It sits out there waiting for me.
every time i take it out, I'm forced to put it away a little differently.
I apologize for how often I have picked it up.
I said I would be right back.
And I walked faster.
He was sinking into hard wood floors.
His paint brushes were all hardened over.
He complained about everything but the weather.
Her sewing machine rings in the background,
attaching sticks to plastic light,
attaching him to her.
I’m where I always am; waiting.
My hands go up slowly to rub my eyes,
rub it down, away,
back into my skull, or the insides of my eyelids.
Apply black ink to my waist to
steal you the illusion
that I have in fact improved.
I bend backwards and forwards,
I lift my legs this way and that,
I turn my wrists all around,
I crack my knuckles
I work on becoming a doctor and a trapeze artist.
As she sews together pretty parts and
waits for him to tell her
that he loves her like the Lord of the Rings.
I didn’t ask for that, I asked for care, asked for awareness, asked for consideration.
But never mind
because I love him now and it’s thin air.
Besides the impossible present, I still crave flawless belief in that childhood romance.
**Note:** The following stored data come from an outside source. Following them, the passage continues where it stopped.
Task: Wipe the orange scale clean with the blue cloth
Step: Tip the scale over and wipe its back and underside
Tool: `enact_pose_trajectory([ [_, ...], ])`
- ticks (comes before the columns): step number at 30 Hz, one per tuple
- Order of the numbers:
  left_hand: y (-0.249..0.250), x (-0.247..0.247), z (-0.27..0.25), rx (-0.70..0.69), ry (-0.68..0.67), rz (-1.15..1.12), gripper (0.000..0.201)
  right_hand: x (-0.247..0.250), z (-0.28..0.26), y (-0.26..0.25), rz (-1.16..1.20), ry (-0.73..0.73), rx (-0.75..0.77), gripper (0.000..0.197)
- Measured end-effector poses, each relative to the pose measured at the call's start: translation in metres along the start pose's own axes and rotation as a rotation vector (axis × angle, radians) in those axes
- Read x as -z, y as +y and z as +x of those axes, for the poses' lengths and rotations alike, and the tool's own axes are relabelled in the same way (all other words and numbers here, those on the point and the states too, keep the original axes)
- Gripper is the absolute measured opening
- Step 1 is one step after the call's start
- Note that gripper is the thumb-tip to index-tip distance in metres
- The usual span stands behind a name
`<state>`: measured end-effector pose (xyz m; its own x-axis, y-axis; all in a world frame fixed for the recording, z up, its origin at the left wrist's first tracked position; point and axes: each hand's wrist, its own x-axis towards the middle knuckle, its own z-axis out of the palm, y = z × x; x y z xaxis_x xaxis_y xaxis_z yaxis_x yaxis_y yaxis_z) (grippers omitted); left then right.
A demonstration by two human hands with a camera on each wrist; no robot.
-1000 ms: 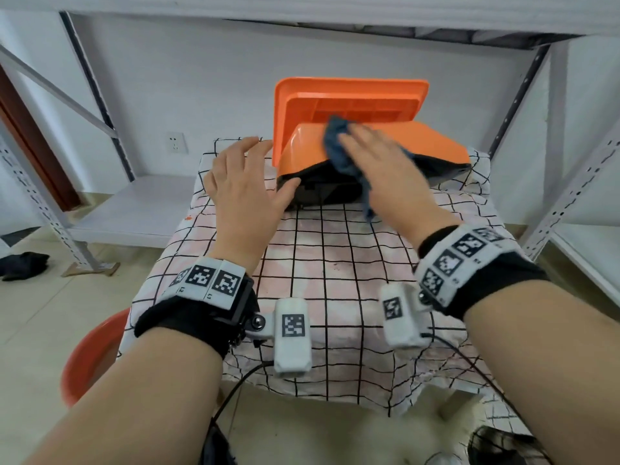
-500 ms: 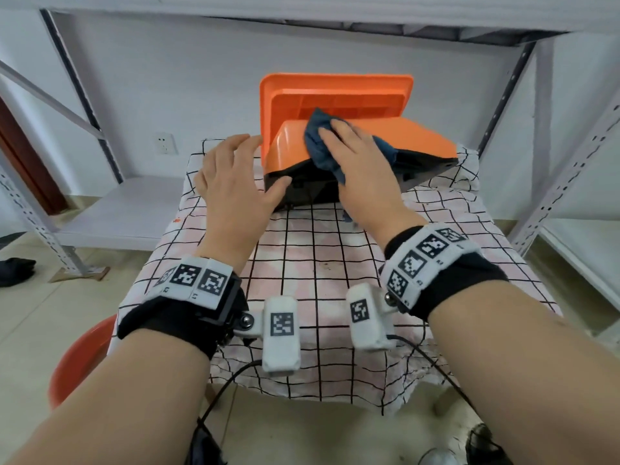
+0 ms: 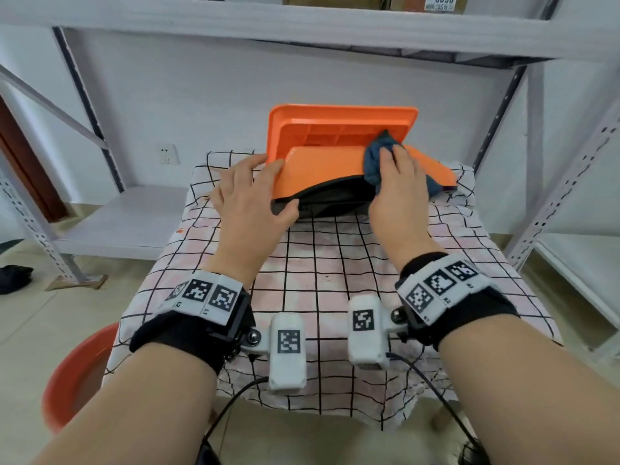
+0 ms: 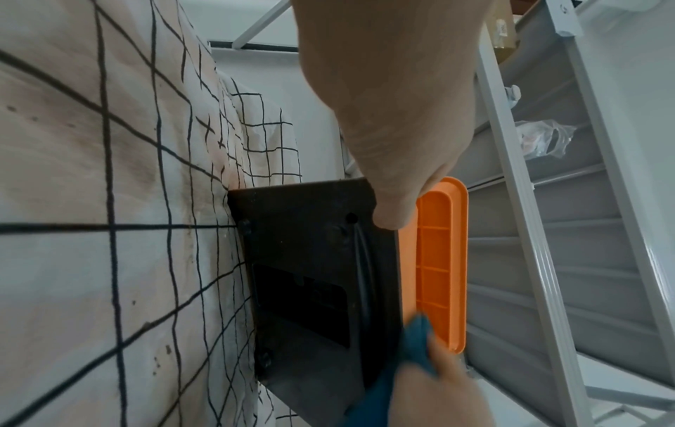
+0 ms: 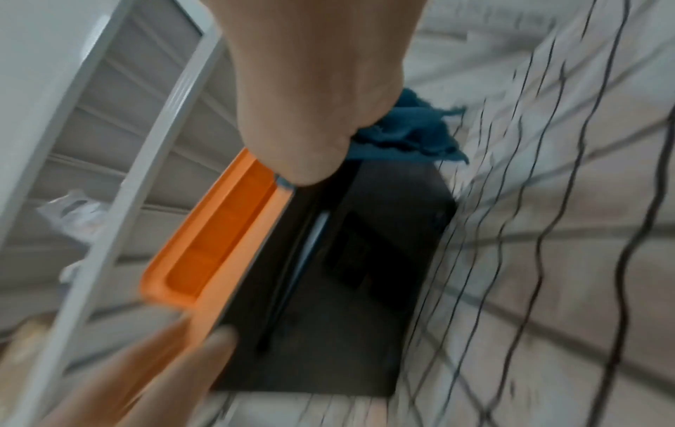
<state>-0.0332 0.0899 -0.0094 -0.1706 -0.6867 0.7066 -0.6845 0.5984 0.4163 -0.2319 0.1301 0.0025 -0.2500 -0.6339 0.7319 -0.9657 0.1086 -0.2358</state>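
Both hands are on the orange scale point(image 3: 325, 169), tipped on edge at centre frame on the checked tablecloth point(image 3: 322, 263), black underside toward the camera; its long axis runs left to right across the frame; the right hand point(image 3: 399, 182) bunches the blue cloth point(image 3: 377, 152) under curled fingers at the right end; unwiped orange probably lies leftward; the left hand point(image 3: 248, 196), fingers straight, braces the left edge.

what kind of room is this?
Likely a storeroom or stockroom: bare metal shelving around a small table under a checked cloth, cartons on the top shelf, tiled floor, orange scale mid-clean.
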Motion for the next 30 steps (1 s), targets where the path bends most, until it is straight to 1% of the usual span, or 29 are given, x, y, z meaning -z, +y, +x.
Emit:
enact_pose_trajectory([
  [3, -0.003, 0.001, 0.002, 0.025, -0.006, -0.03, 0.058, -0.008, -0.001, -0.039, 0.107, -0.089, 0.317, 0.056],
  [4, -0.004, 0.001, 0.002, 0.038, -0.014, -0.039, 0.058, -0.008, 0.0, -0.045, 0.111, -0.14, 0.391, 0.056],
  [6, -0.006, 0.004, 0.003, 0.051, -0.032, -0.044, 0.059, -0.004, 0.006, -0.043, 0.079, -0.206, 0.481, 0.056],
  [8, -0.006, 0.006, 0.003, 0.043, -0.044, -0.034, 0.059, 0.002, 0.011, -0.025, 0.046, -0.204, 0.502, 0.057],
  [9, -0.006, 0.006, 0.003, 0.041, -0.046, -0.033, 0.059, 0.004, 0.011, -0.012, 0.037, -0.187, 0.468, 0.057],
  [10, -0.006, 0.006, 0.003, 0.043, -0.047, -0.036, 0.058, 0.008, 0.009, 0.001, 0.028, -0.16, 0.397, 0.057],
  [13, -0.006, 0.004, 0.003, 0.032, -0.043, -0.04, 0.054, 0.019, -0.002, 0.04, -0.062, -0.046, 0.126, 0.053],
  [15, -0.006, 0.004, 0.002, 0.011, -0.04, -0.035, 0.054, 0.025, -0.007, 0.055, -0.172, -0.032, -0.001, 0.05],
  [16, -0.006, 0.004, 0.002, 0.001, -0.038, -0.032, 0.055, 0.028, -0.006, 0.059, -0.184, -0.017, -0.05, 0.048],
  [17, -0.006, 0.005, 0.002, -0.004, -0.038, -0.026, 0.056, 0.03, -0.003, 0.06, -0.146, 0.014, -0.105, 0.045],
  [19, -0.006, 0.007, 0.002, -0.002, -0.045, -0.007, 0.057, 0.037, 0.006, 0.05, 0.049, 0.135, -0.247, 0.04],
  [21, -0.006, 0.007, 0.002, -0.006, -0.04, 0.001, 0.058, 0.04, 0.016, 0.036, 0.199, 0.239, -0.315, 0.04],
  [23, -0.006, 0.008, 0.001, -0.013, -0.029, -0.005, 0.058, 0.037, 0.024, 0.02, 0.219, 0.226, -0.267, 0.039],
  [25, -0.007, 0.008, 0.0, -0.015, -0.027, -0.015, 0.058, 0.03, 0.028, 0.004, 0.186, 0.186, -0.164, 0.04],
  [28, -0.009, 0.007, 0.001, -0.01, -0.021, -0.017, 0.057, 0.02, 0.024, -0.026, 0.083, 0.129, 0.097, 0.043],
  [30, -0.008, 0.006, 0.001, -0.005, -0.02, -0.02, 0.056, 0.016, 0.023, -0.046, 0.059, 0.125, 0.245, 0.041],
])
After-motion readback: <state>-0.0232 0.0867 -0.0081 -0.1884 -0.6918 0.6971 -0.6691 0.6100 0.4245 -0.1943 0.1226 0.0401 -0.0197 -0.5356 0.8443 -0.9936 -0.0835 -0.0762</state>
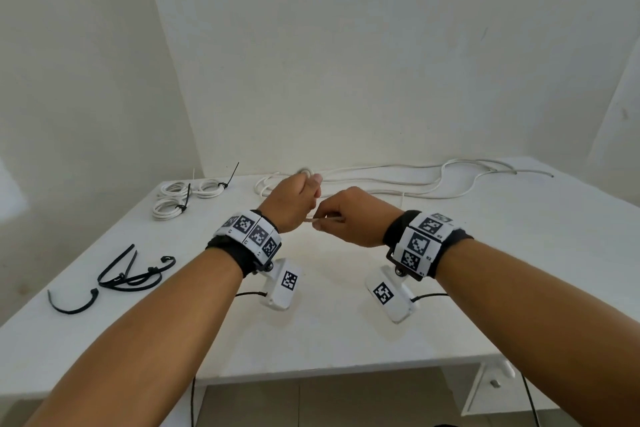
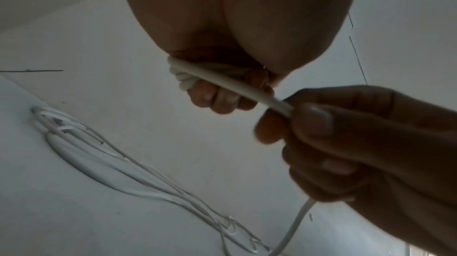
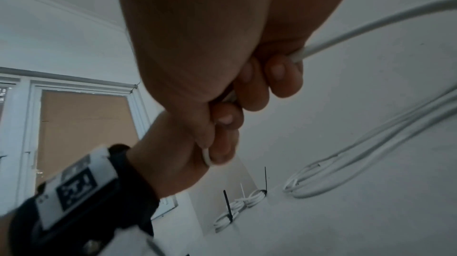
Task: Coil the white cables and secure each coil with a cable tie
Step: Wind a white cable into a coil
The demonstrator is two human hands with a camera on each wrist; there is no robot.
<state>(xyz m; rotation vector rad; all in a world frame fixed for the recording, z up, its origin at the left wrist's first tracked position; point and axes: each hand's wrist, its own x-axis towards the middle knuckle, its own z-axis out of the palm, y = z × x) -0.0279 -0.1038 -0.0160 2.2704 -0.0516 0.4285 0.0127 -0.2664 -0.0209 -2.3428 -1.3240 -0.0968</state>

It doesn’t really exist, which is what they all wanted me to have.
What I wanted to keep.
But age was pouring where water doesn’t rise.
I can’t get back to it; after you tore up my obsession, made it understood, forgettable.
I want to find those moments, before you;
when I threw the treasured recess soccer ball behind my head
and screamed his name, wanting to make sure we spent that
holy thirty minutes of grass and asphalt together.
Just like her and her sewing machine and his rare letters.